But my disability was never an excuse, simply an explanation and I’ve never been useless, never been nothing. I drag myself to a group meditation and spend the whole time feeling like I might start screaming from the panic attack I am silently experiencing. Yet, the facilitator speaks of compassion to our own emotions and of sitting with a gentle kindness with ourselves and though no words particularly stick with me this time, I find myself calmer at the end of the session. I start to notice what’s going on.

What’s going on is that I’m scared. Scared as my body heals that I will fuck it up and ruin all the hard work and money that has been invested into me. Scared as my body heals that maybe it’s too late to make a something of myself. Scared as my body heals that I will have nothing to offer. Scared as my body heals that I will lose the hard earned wisdom I gained from my chronic pain and disability. Scared as my body heals that I will hit a wall and still be disabled and lose the patient compassion I have had from loved ones.

It’s useful to put words to those fears because I can challenge them and realise that what they are about is that my life is in transition. A shift from one sort of existence to another but not a miracle cure sort of shift, rather a slow and ongoing changing without a knowledge of what the end destination might look like. Only now I have hope. And I guess maybe that’s what scares me most… I never want to lose hope again.

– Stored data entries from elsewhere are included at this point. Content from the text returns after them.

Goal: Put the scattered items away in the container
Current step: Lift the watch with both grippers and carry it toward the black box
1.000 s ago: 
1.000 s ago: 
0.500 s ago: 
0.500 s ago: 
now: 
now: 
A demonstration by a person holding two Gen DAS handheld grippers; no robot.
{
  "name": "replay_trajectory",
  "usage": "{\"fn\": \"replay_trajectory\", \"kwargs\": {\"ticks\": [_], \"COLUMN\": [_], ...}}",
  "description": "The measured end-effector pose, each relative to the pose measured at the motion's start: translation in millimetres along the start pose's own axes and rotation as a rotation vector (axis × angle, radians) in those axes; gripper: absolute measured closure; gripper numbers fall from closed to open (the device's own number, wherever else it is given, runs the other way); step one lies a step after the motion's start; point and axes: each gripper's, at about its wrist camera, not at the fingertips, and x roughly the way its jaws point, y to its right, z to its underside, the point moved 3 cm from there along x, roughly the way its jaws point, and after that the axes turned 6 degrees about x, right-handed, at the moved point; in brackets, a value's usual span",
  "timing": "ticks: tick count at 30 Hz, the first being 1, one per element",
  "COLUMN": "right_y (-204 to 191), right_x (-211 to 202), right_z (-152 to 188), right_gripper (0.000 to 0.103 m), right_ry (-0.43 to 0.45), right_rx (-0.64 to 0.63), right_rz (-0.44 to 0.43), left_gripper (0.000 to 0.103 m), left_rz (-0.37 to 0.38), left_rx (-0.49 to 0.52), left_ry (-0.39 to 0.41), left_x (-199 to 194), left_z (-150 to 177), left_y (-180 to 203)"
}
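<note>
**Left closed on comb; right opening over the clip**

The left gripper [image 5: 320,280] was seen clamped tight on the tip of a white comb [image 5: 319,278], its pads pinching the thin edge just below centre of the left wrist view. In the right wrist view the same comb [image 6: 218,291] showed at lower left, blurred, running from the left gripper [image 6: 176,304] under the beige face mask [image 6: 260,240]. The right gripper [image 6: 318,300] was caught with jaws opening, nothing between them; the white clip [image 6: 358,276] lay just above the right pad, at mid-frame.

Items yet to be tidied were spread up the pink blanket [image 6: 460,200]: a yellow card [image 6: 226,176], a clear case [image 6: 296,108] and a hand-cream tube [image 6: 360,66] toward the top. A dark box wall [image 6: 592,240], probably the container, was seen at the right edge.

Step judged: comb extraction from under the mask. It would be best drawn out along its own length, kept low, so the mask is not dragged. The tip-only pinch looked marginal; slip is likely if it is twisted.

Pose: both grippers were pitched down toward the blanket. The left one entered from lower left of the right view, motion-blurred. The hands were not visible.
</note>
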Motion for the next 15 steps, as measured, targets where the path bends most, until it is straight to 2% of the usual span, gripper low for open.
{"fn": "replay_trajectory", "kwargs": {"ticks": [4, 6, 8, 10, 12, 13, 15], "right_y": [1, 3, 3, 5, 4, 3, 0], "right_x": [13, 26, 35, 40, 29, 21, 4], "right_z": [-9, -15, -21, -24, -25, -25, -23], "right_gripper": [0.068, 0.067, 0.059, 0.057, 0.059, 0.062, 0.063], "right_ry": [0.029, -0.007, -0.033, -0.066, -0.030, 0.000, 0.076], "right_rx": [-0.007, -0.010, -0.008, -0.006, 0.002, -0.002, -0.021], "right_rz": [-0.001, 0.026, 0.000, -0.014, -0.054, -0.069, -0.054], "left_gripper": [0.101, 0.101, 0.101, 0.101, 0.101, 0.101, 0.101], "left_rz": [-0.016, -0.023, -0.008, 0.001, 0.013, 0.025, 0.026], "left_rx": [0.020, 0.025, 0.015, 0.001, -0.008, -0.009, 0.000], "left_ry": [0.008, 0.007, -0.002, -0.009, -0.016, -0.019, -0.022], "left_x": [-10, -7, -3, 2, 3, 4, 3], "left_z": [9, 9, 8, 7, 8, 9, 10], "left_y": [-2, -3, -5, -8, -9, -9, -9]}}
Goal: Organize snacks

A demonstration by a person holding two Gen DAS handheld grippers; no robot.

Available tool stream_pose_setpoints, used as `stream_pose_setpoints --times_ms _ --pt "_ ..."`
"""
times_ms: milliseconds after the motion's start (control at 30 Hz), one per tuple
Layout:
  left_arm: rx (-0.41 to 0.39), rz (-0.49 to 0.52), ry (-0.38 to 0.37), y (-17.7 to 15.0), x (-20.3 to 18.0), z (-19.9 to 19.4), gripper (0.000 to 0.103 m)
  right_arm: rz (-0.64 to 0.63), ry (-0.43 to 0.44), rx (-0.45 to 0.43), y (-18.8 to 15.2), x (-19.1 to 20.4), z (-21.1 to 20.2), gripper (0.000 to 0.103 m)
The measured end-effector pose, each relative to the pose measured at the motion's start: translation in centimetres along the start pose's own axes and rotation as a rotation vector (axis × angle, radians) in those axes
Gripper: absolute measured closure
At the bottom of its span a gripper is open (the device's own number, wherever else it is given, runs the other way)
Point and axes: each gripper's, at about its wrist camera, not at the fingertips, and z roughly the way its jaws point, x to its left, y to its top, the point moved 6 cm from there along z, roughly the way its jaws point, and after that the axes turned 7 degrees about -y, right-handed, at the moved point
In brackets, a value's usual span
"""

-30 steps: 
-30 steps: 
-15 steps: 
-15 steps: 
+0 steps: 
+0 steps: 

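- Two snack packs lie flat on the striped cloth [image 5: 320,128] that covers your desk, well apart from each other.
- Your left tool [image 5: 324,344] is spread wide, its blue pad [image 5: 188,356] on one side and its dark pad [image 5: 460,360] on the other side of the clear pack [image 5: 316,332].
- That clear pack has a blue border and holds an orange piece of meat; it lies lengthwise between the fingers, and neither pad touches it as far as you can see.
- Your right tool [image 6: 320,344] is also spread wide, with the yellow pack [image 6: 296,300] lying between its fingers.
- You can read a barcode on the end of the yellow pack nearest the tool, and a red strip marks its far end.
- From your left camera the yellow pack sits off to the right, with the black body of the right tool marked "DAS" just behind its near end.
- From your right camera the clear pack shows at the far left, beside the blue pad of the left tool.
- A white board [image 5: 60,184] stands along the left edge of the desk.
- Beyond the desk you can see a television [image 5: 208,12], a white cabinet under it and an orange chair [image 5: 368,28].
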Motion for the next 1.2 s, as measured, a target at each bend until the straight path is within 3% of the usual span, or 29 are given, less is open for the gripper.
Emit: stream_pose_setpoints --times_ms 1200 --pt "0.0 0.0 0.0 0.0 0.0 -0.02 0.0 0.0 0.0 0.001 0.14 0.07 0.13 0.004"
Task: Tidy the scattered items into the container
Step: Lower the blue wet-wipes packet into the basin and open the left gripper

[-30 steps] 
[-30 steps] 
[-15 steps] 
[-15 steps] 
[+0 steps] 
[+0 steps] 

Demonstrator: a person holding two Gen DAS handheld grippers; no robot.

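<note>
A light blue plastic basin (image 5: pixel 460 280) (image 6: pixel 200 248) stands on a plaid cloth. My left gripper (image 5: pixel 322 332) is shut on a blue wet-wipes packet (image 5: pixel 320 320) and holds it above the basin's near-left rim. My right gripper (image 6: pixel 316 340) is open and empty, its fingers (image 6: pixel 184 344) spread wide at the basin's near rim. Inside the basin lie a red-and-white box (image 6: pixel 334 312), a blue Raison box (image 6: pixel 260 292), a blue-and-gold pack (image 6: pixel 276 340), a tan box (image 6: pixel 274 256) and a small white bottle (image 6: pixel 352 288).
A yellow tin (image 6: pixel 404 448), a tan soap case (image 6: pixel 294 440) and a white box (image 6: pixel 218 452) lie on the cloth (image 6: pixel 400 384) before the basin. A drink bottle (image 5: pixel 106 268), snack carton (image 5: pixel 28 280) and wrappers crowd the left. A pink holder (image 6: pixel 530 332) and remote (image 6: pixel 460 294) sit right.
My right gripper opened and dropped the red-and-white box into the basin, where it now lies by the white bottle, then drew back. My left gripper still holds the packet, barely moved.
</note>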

And so with these realisations, I hold myself in compassion because I’ve had these fears before, the first time I started to recover from a chronic health condition, only to fall into another. I realise the thing I need currently is not to suddenly fill my life with achievements and become obsessively caught up in my identity as an artist and the ways in which that can make me feel valuable and lovable but instead to remember the value of meditation, loving kindness, gentle compassion, human connection and a returned focus on self-care both physical and psychological.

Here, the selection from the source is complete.